Keep only the lines of the data below that contain "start", and copy them.
☆ ☆ ☆ ☆ ☆ ☆ ☆
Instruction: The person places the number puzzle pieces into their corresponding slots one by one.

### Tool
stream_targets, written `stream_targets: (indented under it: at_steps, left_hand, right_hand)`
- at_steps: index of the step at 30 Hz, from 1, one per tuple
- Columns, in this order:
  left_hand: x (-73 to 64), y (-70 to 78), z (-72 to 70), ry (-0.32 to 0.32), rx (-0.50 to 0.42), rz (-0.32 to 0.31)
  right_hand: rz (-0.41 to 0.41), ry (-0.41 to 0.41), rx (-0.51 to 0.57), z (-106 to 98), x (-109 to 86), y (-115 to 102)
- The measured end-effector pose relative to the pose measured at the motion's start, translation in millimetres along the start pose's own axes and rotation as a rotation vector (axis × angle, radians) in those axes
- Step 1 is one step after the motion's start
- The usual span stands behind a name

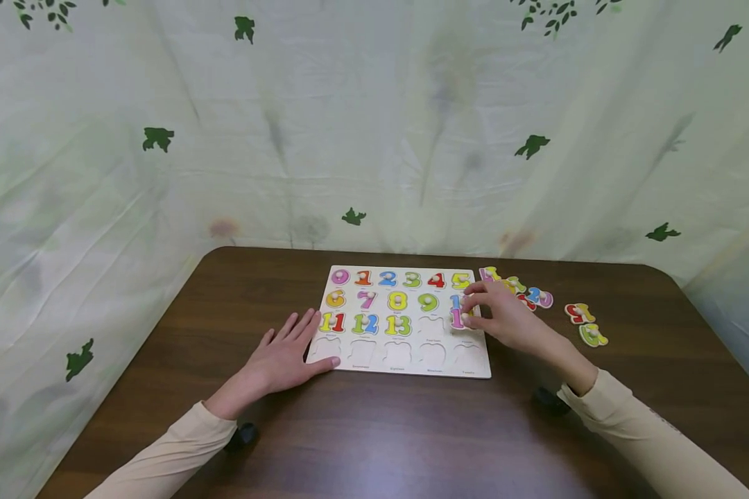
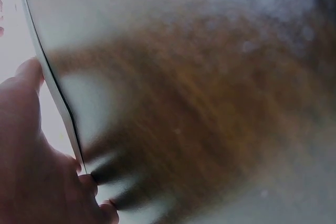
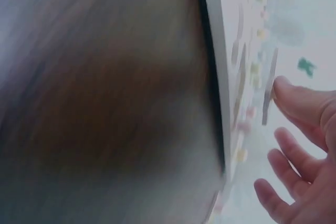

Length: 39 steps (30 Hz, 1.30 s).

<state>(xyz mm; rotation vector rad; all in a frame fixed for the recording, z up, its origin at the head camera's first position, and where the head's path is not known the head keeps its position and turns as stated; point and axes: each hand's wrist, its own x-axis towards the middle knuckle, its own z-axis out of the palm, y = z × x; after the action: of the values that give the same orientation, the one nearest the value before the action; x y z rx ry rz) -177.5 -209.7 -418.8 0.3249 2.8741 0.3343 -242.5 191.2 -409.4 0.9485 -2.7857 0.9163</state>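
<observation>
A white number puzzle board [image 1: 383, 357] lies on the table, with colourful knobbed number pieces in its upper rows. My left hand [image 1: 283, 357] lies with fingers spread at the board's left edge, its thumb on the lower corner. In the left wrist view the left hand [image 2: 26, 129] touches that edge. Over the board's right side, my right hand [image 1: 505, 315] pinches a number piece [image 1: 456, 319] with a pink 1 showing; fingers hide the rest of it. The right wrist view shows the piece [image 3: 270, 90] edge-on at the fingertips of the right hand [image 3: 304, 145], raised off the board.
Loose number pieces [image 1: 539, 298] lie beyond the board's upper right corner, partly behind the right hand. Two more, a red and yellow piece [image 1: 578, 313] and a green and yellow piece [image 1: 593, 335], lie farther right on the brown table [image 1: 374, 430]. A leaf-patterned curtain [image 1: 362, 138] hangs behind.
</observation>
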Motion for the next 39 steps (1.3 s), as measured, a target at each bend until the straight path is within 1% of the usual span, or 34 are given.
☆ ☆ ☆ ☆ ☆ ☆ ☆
### Written answer
- The measured end-effector pose relative to the pose measured at the motion's start, translation in millimetres along the start pose's own axes and rotation as a rotation vector (axis × angle, radians) in those axes
- Step 1 is one step after the motion's start

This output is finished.